Le classement monument historique aurait pour effet de rendre caduque la vague promesse que le propriétaire, devant l’absence d’intérêt de la France, avait fait aux Néerlandais de leur accorder la priorité. Classés monuments historiques, ils ne pourraient plus sortir du territoire.
Nous avons interrogé hier par mail le ministère pour lui demander pourquoi elle refusait ce classement, sans obtenir de réponse.

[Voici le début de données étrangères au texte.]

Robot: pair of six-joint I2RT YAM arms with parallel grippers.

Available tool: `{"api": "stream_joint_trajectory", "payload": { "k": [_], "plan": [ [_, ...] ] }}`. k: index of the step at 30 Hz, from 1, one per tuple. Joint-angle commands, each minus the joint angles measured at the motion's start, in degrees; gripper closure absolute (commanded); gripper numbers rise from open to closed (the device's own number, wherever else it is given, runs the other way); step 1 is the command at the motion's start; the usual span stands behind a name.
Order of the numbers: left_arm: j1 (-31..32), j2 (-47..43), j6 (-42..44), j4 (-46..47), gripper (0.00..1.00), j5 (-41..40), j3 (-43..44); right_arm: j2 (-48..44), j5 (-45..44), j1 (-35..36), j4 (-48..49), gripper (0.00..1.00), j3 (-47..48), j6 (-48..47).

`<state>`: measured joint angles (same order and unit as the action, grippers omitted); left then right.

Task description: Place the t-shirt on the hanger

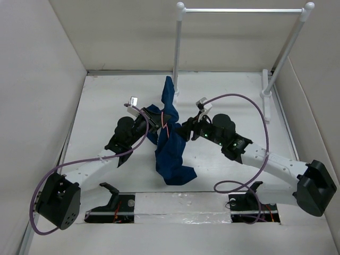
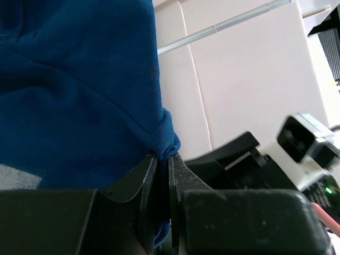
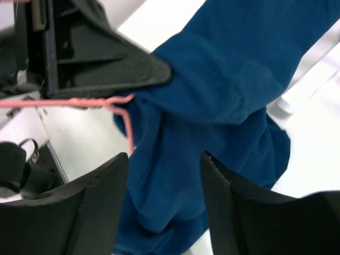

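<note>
The dark blue t-shirt (image 1: 171, 146) hangs crumpled between my two grippers, its lower end resting on the table. In the left wrist view the t-shirt (image 2: 74, 90) fills the left side. My left gripper (image 2: 163, 155) is shut on a fold of it, and shows left of the cloth in the top view (image 1: 150, 123). A short piece of the pink wire hanger (image 3: 121, 109) shows beside the cloth and the left gripper; the rest is hidden in the shirt. It also shows in the top view (image 1: 166, 129). My right gripper (image 3: 164, 155) is open, just right of the shirt (image 1: 183, 133).
The tall white rack (image 1: 241, 10) stands at the back right, its foot (image 1: 267, 98) on the table. White walls enclose the table on the left, back and right. Purple cables (image 1: 260, 114) loop over both arms.
</note>
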<state>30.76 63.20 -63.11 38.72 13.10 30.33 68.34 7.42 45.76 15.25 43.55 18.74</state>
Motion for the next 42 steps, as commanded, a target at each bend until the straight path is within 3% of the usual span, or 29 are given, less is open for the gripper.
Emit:
{"api": "stream_joint_trajectory", "payload": {
  "k": [1,11,23,25,30,37,42],
  "plan": [
    [0.26,-1.50,0.18,4.00,1.00,1.75,-0.79,0.92,8.21,-2.60,11.99,0.41,-2.06,4.02],
    [0.26,-1.06,-0.17,5.75,1.00,1.58,-1.94,3.03,10.07,-0.85,11.47,0.49,-1.36,5.16],
    [0.26,-0.71,-0.52,6.81,1.00,2.80,-2.03,7.33,9.28,-0.05,12.70,0.49,-1.01,7.01],
    [0.26,-0.45,-0.52,6.98,1.00,3.07,-2.02,7.86,9.19,-0.05,13.76,0.60,-0.92,7.36],
    [0.26,-1.23,-0.09,6.46,1.00,2.89,-2.38,6.82,7.35,-0.05,14.55,0.98,-1.18,7.89],
    [0.26,-0.98,0.71,5.14,1.00,2.54,-3.08,-0.91,2.43,-0.05,8.49,1.00,0.57,4.91],
    [0.26,-0.36,0.27,6.11,1.00,3.77,-3.26,-1.37,-3.02,-0.85,3.57,1.00,4.87,0.95]
  ]
}}
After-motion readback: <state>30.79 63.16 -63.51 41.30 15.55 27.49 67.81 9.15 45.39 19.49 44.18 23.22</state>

Nous maintenons donc que rien ne s’oppose plus à l’achat par la Banque de France, pour le compte du Louvre, de ces deux tableaux majeurs de Rembrandt, sans d’ailleurs que cela ne coûte un centime au budget de notre pays. Que les œuvres quittent le territoire français ou au contraire que la vente à la Banque de France se concrétise (comme on peut l’espérer), il faudra s’interroger sur l’écrasante responsabilité du ministère de la Culture et du Louvre dans cette affaire. Car même si la seconde solution prévaut, celle-ci aurait pu être mise en œuvre dans des conditions beaucoup plus favorables. En classant les Rembrandt trésors nationaux, le délai de deux ans et demi aurait permis de trouver le financement et, surtout, de discuter sereinement le prix avec les propriétaires. Dès lors que le Rijksmuseum s’est déclaré prêt à débourser 160 millions d’euros, plus aucune marge de négociation n’était possible. Comme le dit Le Monde : « dans cette affaire la France a visiblement tout faux ».